• **Your task**: Read through the material below and copy each line in which the word "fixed" occurs.

• **Stored data**:
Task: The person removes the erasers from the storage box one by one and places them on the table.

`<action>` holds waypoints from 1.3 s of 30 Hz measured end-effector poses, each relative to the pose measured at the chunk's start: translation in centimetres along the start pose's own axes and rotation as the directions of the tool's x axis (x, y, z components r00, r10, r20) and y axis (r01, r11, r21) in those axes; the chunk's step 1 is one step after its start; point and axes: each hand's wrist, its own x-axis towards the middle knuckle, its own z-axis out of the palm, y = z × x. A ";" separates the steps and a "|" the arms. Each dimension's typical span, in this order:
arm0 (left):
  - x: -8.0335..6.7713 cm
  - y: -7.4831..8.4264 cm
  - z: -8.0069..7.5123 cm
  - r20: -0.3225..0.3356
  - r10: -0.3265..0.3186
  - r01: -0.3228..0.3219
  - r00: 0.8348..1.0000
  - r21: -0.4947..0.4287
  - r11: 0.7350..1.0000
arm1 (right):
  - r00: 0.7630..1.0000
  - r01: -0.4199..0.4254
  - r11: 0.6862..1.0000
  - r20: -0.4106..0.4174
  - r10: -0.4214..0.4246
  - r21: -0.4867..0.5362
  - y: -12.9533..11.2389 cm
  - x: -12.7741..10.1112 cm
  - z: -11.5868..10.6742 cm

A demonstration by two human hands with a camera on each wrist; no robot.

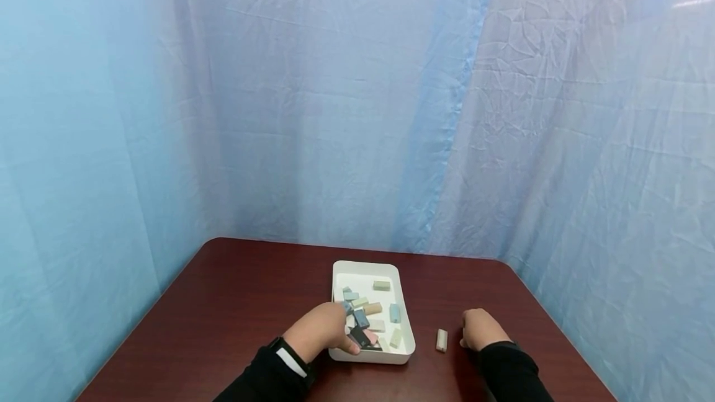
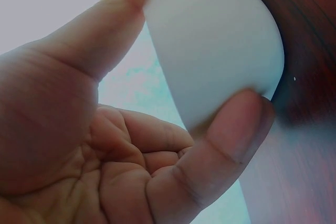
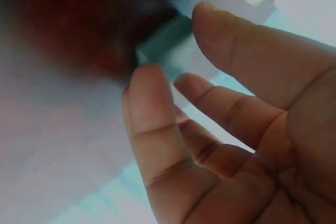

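1 block (image 1: 441,340) lies out on the table (image 1: 234,303); the rest fill the tray (image 1: 365,267). Left hand (image 1: 321,329) pinches the tray's near-left corner; right hand (image 1: 480,329) rests loosely curled, holding nothing.

- 2 black long sleeves (image 1: 505,368) cover both forearms down to the wrists.
- A black band with a white face (image 1: 289,357) circles the left wrist.

Legible text, labels, brands, numbers, signs: none on any surface in the head or wrist views.
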 end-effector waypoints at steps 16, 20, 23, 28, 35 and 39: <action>-0.1 0.3 0.1 -0.038 -0.003 0.006 0.999 0.082 0.997 | 0.984 0.130 0.981 -0.138 -0.110 0.144 -11.3 -1.2 -3.8; 0.0 0.1 0.1 -0.034 0.000 0.003 0.999 0.066 0.998 | 0.979 0.200 0.963 -0.071 -0.190 0.182 -14.0 -1.0 -2.9; 0.1 0.1 0.1 -0.029 0.003 0.000 1.000 0.079 0.997 | 0.969 0.244 0.944 -0.014 -0.247 0.222 -15.6 -1.1 -2.0; 0.0 0.3 0.0 -0.016 0.002 0.000 1.000 0.075 0.997 | 0.948 0.297 0.921 0.040 -0.317 0.253 -17.4 -1.1 -0.7; -0.1 0.4 -0.2 -0.020 0.002 0.000 1.000 0.074 0.997 | 0.910 0.401 0.894 0.022 -0.414 0.201 -18.0 -0.9 1.2; 0.0 0.3 -0.2 0.000 -0.026 0.026 1.000 0.051 0.998 | 0.899 0.432 0.885 -0.010 -0.437 0.174 -18.2 -0.7 1.8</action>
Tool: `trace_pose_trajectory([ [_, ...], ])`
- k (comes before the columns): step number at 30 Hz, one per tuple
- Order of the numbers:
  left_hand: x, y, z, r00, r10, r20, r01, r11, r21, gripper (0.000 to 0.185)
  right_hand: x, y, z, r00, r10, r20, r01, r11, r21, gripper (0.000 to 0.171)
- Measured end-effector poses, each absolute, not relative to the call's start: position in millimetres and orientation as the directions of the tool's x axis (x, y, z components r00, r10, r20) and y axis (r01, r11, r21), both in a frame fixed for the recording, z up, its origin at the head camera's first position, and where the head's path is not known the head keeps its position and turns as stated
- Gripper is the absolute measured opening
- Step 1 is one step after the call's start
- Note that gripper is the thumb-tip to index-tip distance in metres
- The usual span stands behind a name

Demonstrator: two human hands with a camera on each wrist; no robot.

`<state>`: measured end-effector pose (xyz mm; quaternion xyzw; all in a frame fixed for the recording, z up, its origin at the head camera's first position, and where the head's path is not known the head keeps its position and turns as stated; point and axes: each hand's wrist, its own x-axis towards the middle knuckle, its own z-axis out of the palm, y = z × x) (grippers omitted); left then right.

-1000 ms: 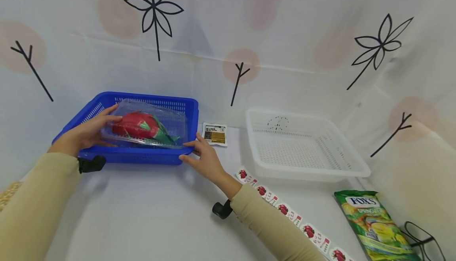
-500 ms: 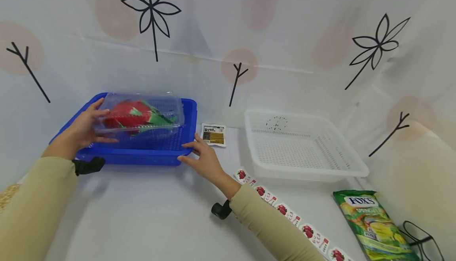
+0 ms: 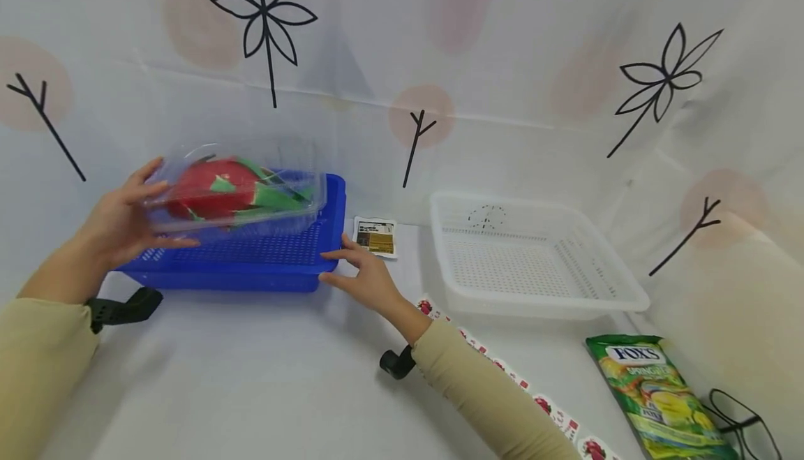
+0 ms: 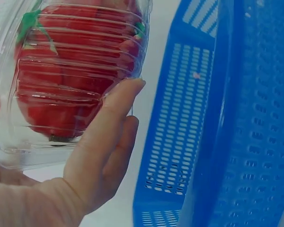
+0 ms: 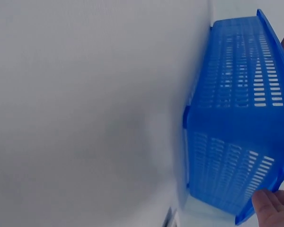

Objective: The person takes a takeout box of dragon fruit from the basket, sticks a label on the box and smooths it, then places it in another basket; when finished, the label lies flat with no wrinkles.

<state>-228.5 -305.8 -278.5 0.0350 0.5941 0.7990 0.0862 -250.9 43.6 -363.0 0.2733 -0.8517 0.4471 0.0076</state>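
Note:
My left hand [image 3: 119, 223] grips a clear plastic clamshell box [image 3: 239, 188] by its left end, thumb under it and fingers along its side. Inside lies a red dragon fruit [image 3: 213, 188] with green scales. The box hangs tilted above the left part of the blue perforated basket [image 3: 251, 275], apart from it. In the left wrist view my left hand's fingers [image 4: 109, 127] lie along the ribbed box [image 4: 71, 80], with the basket [image 4: 236, 142] to the right. My right hand [image 3: 361, 275] rests with straight fingers against the basket's front right corner; one fingertip [image 5: 274, 208] touches the corner [image 5: 236, 142].
A white perforated basket [image 3: 546, 306] stands at the right. A small brown-labelled packet [image 3: 375, 236] lies between the baskets. A strip of red-printed sachets [image 3: 553, 418], a green FOX'S bag [image 3: 659, 397] and black glasses [image 3: 747, 425] lie at the front right.
My left hand has lifted the clamshell box up and leftward out of the blue basket. My right hand has stayed at the basket's corner.

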Motion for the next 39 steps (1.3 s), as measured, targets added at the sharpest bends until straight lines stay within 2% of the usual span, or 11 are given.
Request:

• **Written solution**:
- Measured end-effector poses, each absolute, not relative to the call's start: position in millimetres and orientation as the directions of the tool's x axis (x, y, z components r00, r10, r20) and y axis (r01, r11, r21), both in a frame fixed for the recording, z up, its origin at the head camera's first position, and where the head's path is not known the head keeps its position and turns as stated
`<state>`: measured end-effector pose (xyz mm; quaternion xyzw; all in a frame fixed for the recording, z up, its origin at the head camera's first position, and where the head's path is not known the head keeps its position and turns as stated; point and axes: each hand's wrist, its own x-axis towards the middle knuckle, its own z-axis out of the palm, y = z × x) (grippers omitted); left then right.

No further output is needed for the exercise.